Machine Learning-Driven Glycoproteomic Profiling Identifies Novel Diabetes-Associated Glycosylation Biomarkers
Journal:
medRxiv
Published Date:
Jan 1, 2025
Abstract
Glycosylation plays a critical role in protein function and disease progression, including diabetes mellitus. This study performed a comprehensive glycoproteomic analysis comparing healthy volunteers (HV) and DM samples, identifying 19,374 peptides and 2,113 proteins, of which 1,104 were glycosylated. A total of 287 distinct glycans were mapped to 3,722 glycosylated peptides, revealing significant differences in glycosylation patterns between HV and DM samples.

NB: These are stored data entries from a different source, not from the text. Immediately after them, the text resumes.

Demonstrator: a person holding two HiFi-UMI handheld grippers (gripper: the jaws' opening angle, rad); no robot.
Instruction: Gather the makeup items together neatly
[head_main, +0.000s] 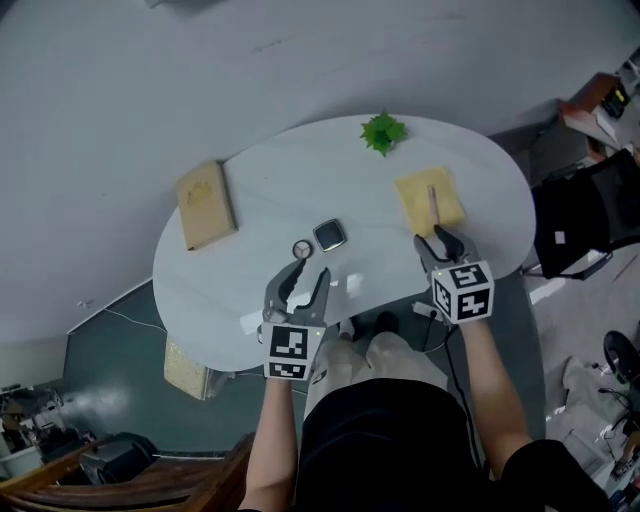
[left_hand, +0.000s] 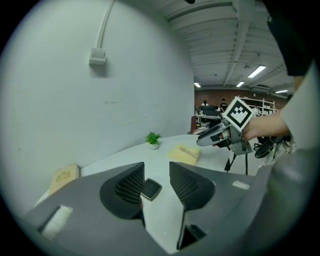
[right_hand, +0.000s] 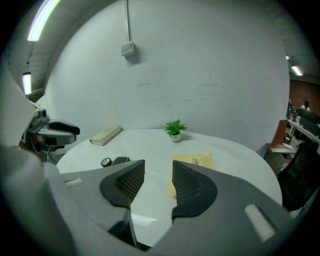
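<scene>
A dark square compact (head_main: 330, 235) and a small round case (head_main: 302, 249) lie side by side near the middle of the white table (head_main: 270, 180). A thin stick-like item (head_main: 433, 200) rests on a yellow cloth (head_main: 415, 205) to the right. My left gripper (head_main: 303, 278) hovers just before the round case, jaws apart with nothing between them; the square compact (left_hand: 151, 189) shows through its gap. Over the near edge of the cloth, my right gripper (head_main: 441, 240) is open and empty. In the right gripper view the cloth (right_hand: 195, 161) lies beyond its jaws.
A tan book (head_main: 205, 205) lies at the table's left and a small green plant (head_main: 383, 131) stands at the far edge. A small white piece (head_main: 352, 283) sits near the front rim. A black chair (head_main: 590, 225) stands off to the right.
</scene>
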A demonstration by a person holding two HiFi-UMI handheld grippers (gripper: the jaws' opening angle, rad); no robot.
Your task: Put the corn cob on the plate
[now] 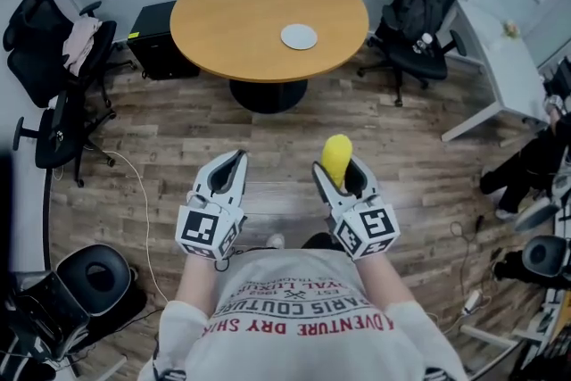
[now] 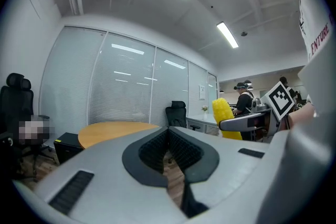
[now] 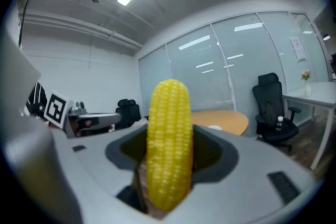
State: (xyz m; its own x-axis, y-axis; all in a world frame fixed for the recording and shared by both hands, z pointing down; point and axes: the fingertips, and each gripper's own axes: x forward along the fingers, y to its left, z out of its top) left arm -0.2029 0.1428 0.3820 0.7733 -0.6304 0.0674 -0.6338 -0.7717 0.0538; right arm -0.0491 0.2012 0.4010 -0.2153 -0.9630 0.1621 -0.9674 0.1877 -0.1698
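One corn cob [image 3: 168, 147], yellow, clamped upright between the jaws of the right claw [image 1: 336, 167]. Its upper end sticks out past the jaw tips. Left claw [image 1: 235, 158] just beside the right claw, on its left, level with it, jaws closed tip to tip. Both claws held above wooden floor [image 1: 401, 129], close in front of the person's shirt [image 1: 294, 317]. Plate [image 1: 299, 37], small and pale, lies on a round wooden surface [image 1: 223, 22] well ahead of both claws, apart from the cob. Black office chair [image 1: 419, 4] ahead and right of the claws; a second chair [image 1: 53, 58] ahead and left.
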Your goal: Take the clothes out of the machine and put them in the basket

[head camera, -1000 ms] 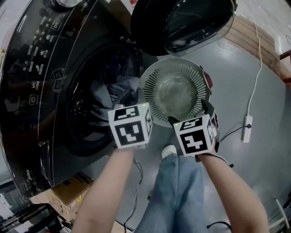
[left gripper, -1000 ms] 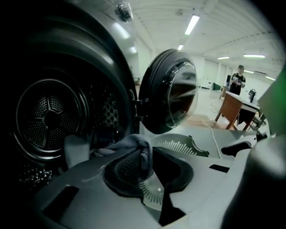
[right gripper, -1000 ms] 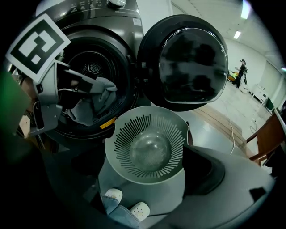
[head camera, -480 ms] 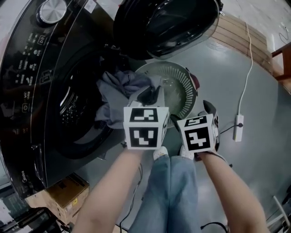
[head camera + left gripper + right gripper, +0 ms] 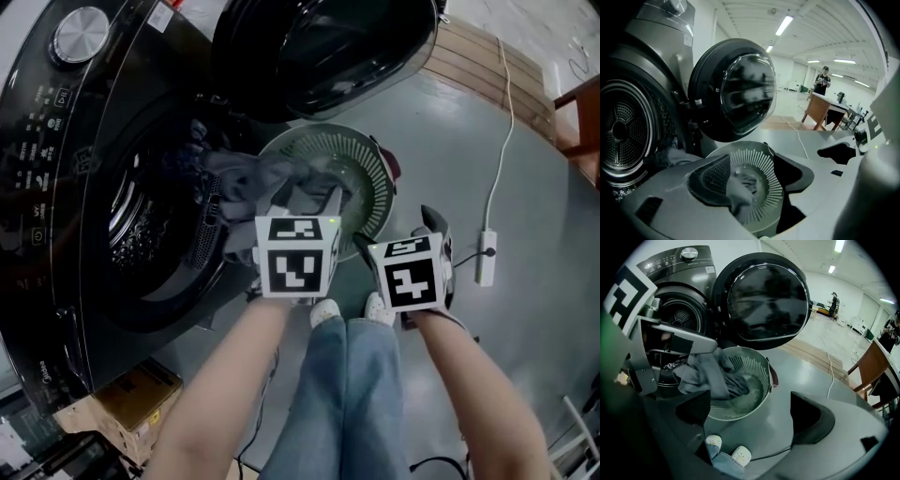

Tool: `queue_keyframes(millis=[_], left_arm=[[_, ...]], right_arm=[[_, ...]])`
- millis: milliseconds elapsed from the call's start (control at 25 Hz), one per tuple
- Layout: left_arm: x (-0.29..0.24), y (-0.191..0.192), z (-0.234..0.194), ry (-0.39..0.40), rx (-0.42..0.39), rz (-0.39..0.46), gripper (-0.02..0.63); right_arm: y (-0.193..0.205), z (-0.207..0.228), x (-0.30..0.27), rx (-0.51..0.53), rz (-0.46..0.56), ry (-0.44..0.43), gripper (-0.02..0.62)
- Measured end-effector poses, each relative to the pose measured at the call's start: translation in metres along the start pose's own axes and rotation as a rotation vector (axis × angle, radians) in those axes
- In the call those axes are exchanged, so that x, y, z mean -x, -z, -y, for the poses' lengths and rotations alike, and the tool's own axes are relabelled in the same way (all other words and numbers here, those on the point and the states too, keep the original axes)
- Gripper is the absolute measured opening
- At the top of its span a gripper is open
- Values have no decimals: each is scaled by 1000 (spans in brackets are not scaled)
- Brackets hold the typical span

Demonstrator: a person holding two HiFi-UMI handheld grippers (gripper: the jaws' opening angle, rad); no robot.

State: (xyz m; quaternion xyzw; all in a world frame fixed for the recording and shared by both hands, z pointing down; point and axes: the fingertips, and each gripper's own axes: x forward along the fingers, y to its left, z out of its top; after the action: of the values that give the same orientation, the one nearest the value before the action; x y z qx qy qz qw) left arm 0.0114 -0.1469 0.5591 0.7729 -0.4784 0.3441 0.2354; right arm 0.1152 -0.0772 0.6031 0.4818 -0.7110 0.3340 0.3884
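The dark front-loading washing machine [image 5: 84, 187] stands at the left, its round door [image 5: 319, 47] swung open. A grey-green slatted basket [image 5: 375, 169] sits on the floor below the door. A grey garment [image 5: 248, 178] stretches from the drum opening over the basket's rim. My left gripper [image 5: 309, 202] hangs over the basket; its jaws have just been opening. A fold of the garment [image 5: 740, 187] droops by the left pad, and the pads stand apart from it. My right gripper [image 5: 394, 232] is open and empty, just right of the basket [image 5: 761, 366].
A white power strip [image 5: 486, 258] with its cable lies on the grey floor to the right. Wooden boards [image 5: 497, 66] sit at the back right. A cardboard box [image 5: 141, 394] is beside the machine. The person's shoes [image 5: 323, 312] stand right before the basket.
The left gripper came right from the drum opening, dragging the grey garment to the basket, and its jaws have parted. The right gripper shifted slightly, open throughout.
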Motion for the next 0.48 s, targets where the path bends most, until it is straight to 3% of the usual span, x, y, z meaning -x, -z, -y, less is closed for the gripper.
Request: queue_keyframes(millis=[480], left_arm=[[7,37,-38,-66,-17,-60,275]], right_arm=[[10,-12,-8,12,-21,-10,532]])
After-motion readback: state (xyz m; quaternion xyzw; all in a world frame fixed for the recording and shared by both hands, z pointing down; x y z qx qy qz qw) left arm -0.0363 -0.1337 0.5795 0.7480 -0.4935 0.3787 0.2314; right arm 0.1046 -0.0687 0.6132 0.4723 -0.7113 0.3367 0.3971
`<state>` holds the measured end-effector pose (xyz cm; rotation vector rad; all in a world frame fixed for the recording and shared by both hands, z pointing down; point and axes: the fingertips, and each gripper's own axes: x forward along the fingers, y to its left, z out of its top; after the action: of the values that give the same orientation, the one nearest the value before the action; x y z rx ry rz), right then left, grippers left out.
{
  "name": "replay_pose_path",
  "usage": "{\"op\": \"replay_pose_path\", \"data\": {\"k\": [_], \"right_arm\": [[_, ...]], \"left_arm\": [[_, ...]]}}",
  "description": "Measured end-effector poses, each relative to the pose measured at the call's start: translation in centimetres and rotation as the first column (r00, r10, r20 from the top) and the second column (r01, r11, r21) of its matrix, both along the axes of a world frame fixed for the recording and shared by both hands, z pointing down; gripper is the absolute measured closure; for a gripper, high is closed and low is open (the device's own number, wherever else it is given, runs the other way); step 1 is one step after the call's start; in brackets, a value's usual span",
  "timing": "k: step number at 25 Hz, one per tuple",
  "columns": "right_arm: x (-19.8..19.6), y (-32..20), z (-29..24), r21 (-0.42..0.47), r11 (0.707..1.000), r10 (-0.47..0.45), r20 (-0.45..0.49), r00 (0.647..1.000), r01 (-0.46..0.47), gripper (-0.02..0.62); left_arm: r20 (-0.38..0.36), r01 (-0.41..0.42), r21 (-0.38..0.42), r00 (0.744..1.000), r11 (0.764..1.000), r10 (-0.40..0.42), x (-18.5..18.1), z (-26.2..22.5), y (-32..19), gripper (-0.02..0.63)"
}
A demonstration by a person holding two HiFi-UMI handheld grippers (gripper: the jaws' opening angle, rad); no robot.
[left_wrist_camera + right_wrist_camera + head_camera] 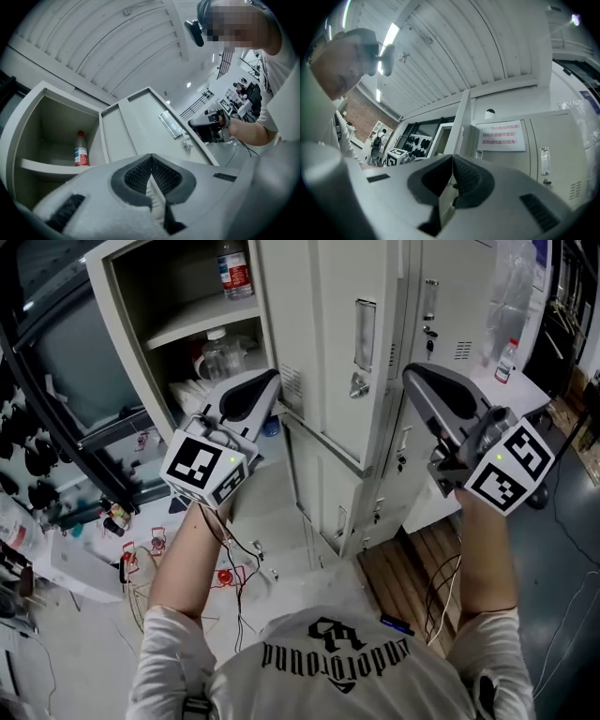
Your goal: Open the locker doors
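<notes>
Grey metal lockers fill the head view. The upper left compartment [155,282] stands open, with water bottles [234,268] on its shelves. Its narrow-looking door [284,324] swings out toward me. My left gripper [274,381] is shut on that door's lower edge by the vent slats [292,387], which show between the pads [161,176]. The neighbouring door [361,334], with a handle and lock, also stands out from the frame. My right gripper [407,376] is shut on its free edge, and the thin door edge [459,119] rises from between its pads [466,176].
A bottle [507,360] stands on a lower cabinet at the right. A wooden pallet [412,577] lies on the floor below the lockers. Cables and small parts [141,549] litter the floor at left. A red-lettered notice [500,136] hangs on the locker to the right.
</notes>
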<state>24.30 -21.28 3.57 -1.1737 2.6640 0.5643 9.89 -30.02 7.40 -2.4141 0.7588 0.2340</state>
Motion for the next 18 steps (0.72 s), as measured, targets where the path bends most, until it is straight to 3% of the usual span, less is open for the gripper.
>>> {"op": "replay_pose_path", "data": {"k": [3,12,18], "right_arm": [[-0.6,0.6,3.1,-0.005,1.0,0.003,-0.031,1.0,-0.003,0.586],[-3.0,2.1,14.2,-0.117,0.984,-0.135,-0.01,0.991,0.133,0.591],[-6.5,4.7,20.2,-0.096,0.978,-0.192,-0.033,0.981,0.188,0.591]], "left_arm": [[0.001,0.04,-0.042,0.999,0.998,-0.04,-0.6,2.1,0.6,0.598],[0.055,0.143,-0.135,0.989,0.98,-0.137,-1.5,10.9,5.7,0.598],[0.06,0.216,-0.285,0.976,0.934,-0.207,-4.1,18.3,9.4,0.598]]}}
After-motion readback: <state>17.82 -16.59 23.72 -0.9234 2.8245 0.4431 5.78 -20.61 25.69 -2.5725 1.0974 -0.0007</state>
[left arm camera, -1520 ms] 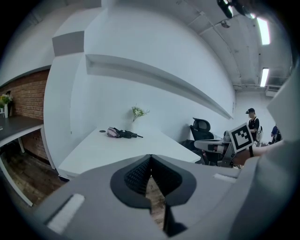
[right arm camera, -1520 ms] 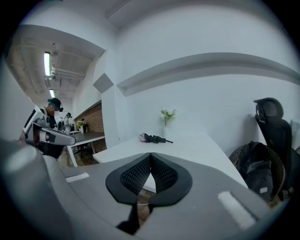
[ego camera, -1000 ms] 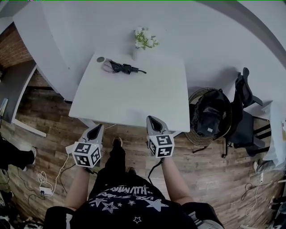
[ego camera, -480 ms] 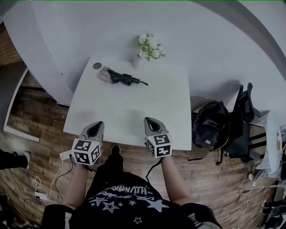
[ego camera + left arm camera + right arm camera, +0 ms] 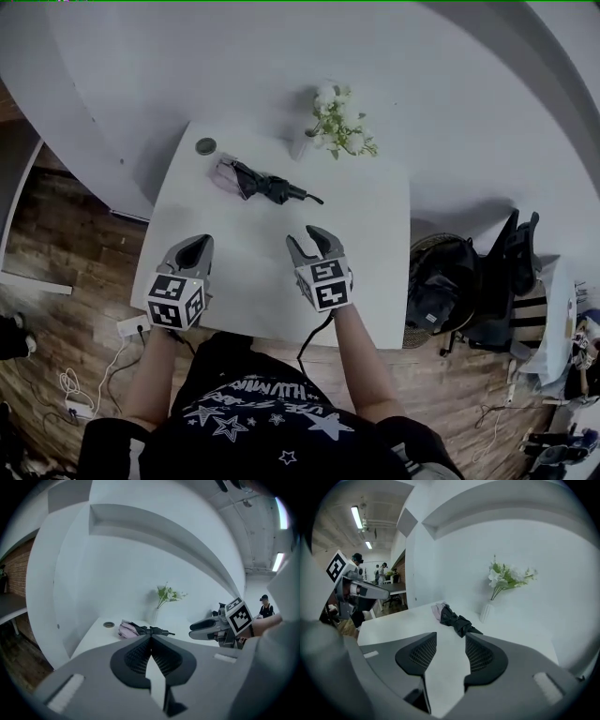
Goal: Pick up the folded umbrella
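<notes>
The folded umbrella [image 5: 262, 183], black with a pale pink end, lies on the far part of the white table [image 5: 375, 272]. It also shows ahead in the left gripper view as the umbrella [image 5: 140, 630] and in the right gripper view as the umbrella [image 5: 452, 618]. My left gripper [image 5: 194, 249] hovers over the table's near left edge, jaws shut and empty. My right gripper [image 5: 310, 240] is over the table's middle, short of the umbrella; its jaws are opening with nothing between them.
A white vase with flowers [image 5: 328, 122] stands behind the umbrella, and a small round disc [image 5: 205, 146] lies at the far left corner. A basket with a dark bag [image 5: 441, 286] and a black chair [image 5: 511, 272] stand right of the table. White walls enclose the far side.
Both grippers moved forward from the floor side onto the table toward the umbrella. The right gripper's jaws went from shut to parted.
</notes>
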### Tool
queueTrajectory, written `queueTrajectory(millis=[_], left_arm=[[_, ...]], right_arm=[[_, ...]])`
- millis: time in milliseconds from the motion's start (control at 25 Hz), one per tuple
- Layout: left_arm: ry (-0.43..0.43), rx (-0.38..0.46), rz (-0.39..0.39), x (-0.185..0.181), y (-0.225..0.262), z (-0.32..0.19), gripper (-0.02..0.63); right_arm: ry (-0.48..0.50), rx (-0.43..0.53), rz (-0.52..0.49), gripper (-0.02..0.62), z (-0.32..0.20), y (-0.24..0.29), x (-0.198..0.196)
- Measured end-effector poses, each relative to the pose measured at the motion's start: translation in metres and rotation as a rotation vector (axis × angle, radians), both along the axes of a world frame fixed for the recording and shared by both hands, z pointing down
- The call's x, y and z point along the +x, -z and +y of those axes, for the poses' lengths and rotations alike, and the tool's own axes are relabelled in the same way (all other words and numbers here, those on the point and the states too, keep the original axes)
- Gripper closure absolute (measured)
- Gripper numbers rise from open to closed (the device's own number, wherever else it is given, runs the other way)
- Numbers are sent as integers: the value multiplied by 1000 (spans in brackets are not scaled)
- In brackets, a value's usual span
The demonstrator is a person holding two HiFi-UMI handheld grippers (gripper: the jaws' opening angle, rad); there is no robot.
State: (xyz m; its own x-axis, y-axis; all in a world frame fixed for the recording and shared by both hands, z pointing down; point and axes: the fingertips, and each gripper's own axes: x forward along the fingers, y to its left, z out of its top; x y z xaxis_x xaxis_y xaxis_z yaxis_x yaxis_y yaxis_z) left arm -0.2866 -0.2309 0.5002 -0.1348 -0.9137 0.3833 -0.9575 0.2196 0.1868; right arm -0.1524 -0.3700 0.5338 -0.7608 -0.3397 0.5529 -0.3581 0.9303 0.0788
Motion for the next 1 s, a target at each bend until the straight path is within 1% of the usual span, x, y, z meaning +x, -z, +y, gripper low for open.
queueTrajectory(millis=[80, 160, 240, 360, 480, 720, 800, 880, 1000], left_arm=[[-7, -1, 1, -13, 0, -11, 603], [-13, -5, -1, -27, -1, -21, 603], [-13, -9, 0, -42, -4, -29, 603], [-4, -14, 14, -62, -11, -42, 603], [4, -29, 33, -77, -22, -50, 603], [4, -59, 73, -93, -43, -64, 603], [-4, -65, 77, -94, -48, -67, 603], [-12, -69, 79, -94, -52, -68, 603], [-6, -72, 88, -97, -55, -68, 603]], right_arm=[[31, 4, 42, 327, -11, -6, -19], [60, 20, 66, 274, -21, -11, -37], [89, 47, 96, 243, -31, -16, -55], [153, 84, 200, 202, -44, -36, -80], [219, 89, 311, 198, -49, -59, -101], [325, 196, 429, 195, -59, -83, -139], [362, 225, 459, 212, -63, -91, -148], [397, 245, 490, 248, -65, -98, -154], [439, 226, 539, 248, -66, -108, -158]])
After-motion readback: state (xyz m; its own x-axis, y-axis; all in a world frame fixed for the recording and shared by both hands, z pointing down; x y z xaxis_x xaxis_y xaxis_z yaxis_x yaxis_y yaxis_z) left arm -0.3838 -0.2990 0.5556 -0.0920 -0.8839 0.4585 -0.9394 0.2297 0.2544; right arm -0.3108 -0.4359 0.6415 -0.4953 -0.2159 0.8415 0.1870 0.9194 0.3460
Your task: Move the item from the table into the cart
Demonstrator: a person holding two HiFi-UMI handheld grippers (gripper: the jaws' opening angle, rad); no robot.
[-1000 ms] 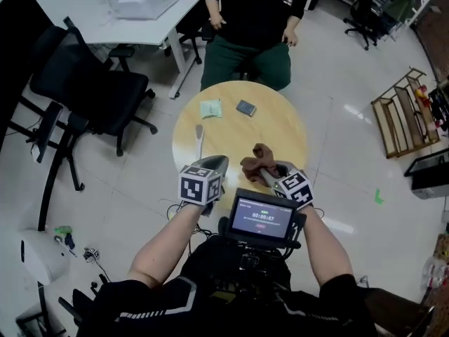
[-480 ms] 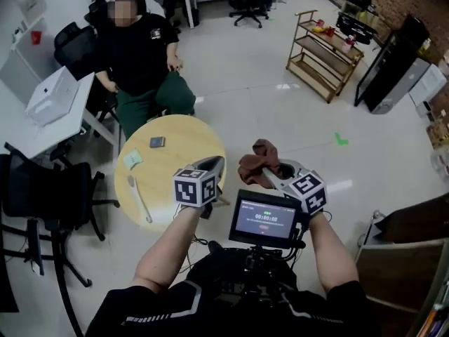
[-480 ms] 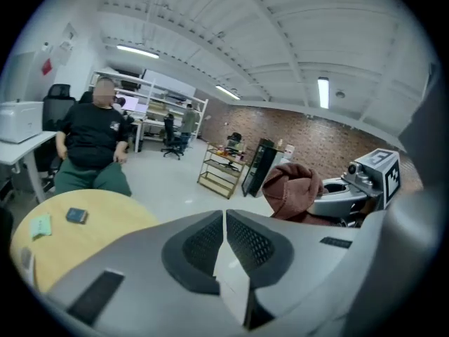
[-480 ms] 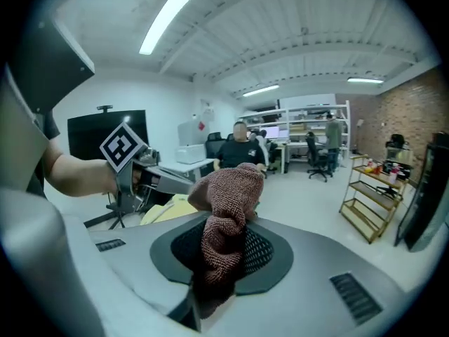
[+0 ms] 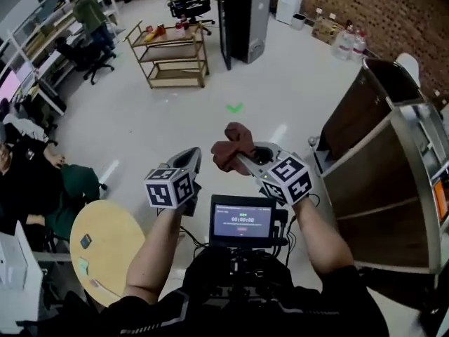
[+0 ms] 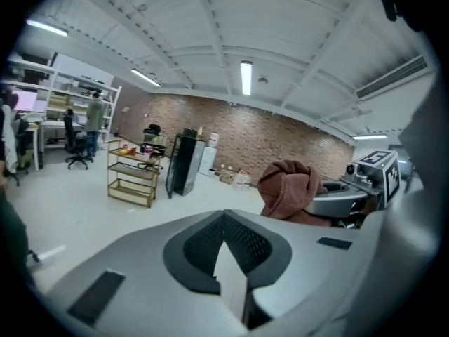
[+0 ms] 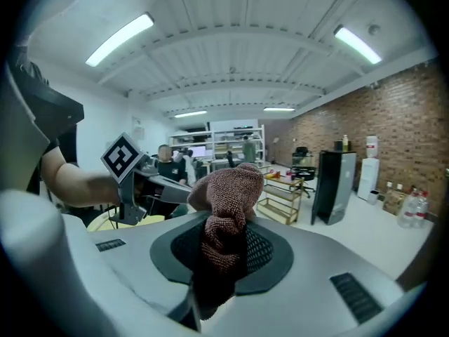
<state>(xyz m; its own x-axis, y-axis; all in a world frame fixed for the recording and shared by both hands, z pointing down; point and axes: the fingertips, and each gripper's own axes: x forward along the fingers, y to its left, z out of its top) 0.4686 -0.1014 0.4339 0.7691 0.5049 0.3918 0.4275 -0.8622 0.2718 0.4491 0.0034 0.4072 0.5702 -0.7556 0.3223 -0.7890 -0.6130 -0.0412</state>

Statistical analysis identified 29 significantly altered glycosylation sites, with 23 upregulated in DM and 6 downregulated in DM. Notably, the glycan HexNAc(2)Hex(2)Fuc(1) at position 215 of Prosaposin was significantly upregulated in DM, marking its first reported association with diabetes. Machine learning models, particularly Support Vector Machines (SVM) and Generalized Linear Models (GLM), achieved high classification accuracy (∼ 92%: 96%) in distinguishing HV and DM samples based on glycosylation features (Glycans, Glycosylated proteins, and Glycosylation sites). These findings suggest that altered glycosylation patterns may serve as potential biomarkers for diabetes-related pathophysiology and therapeutic targeting.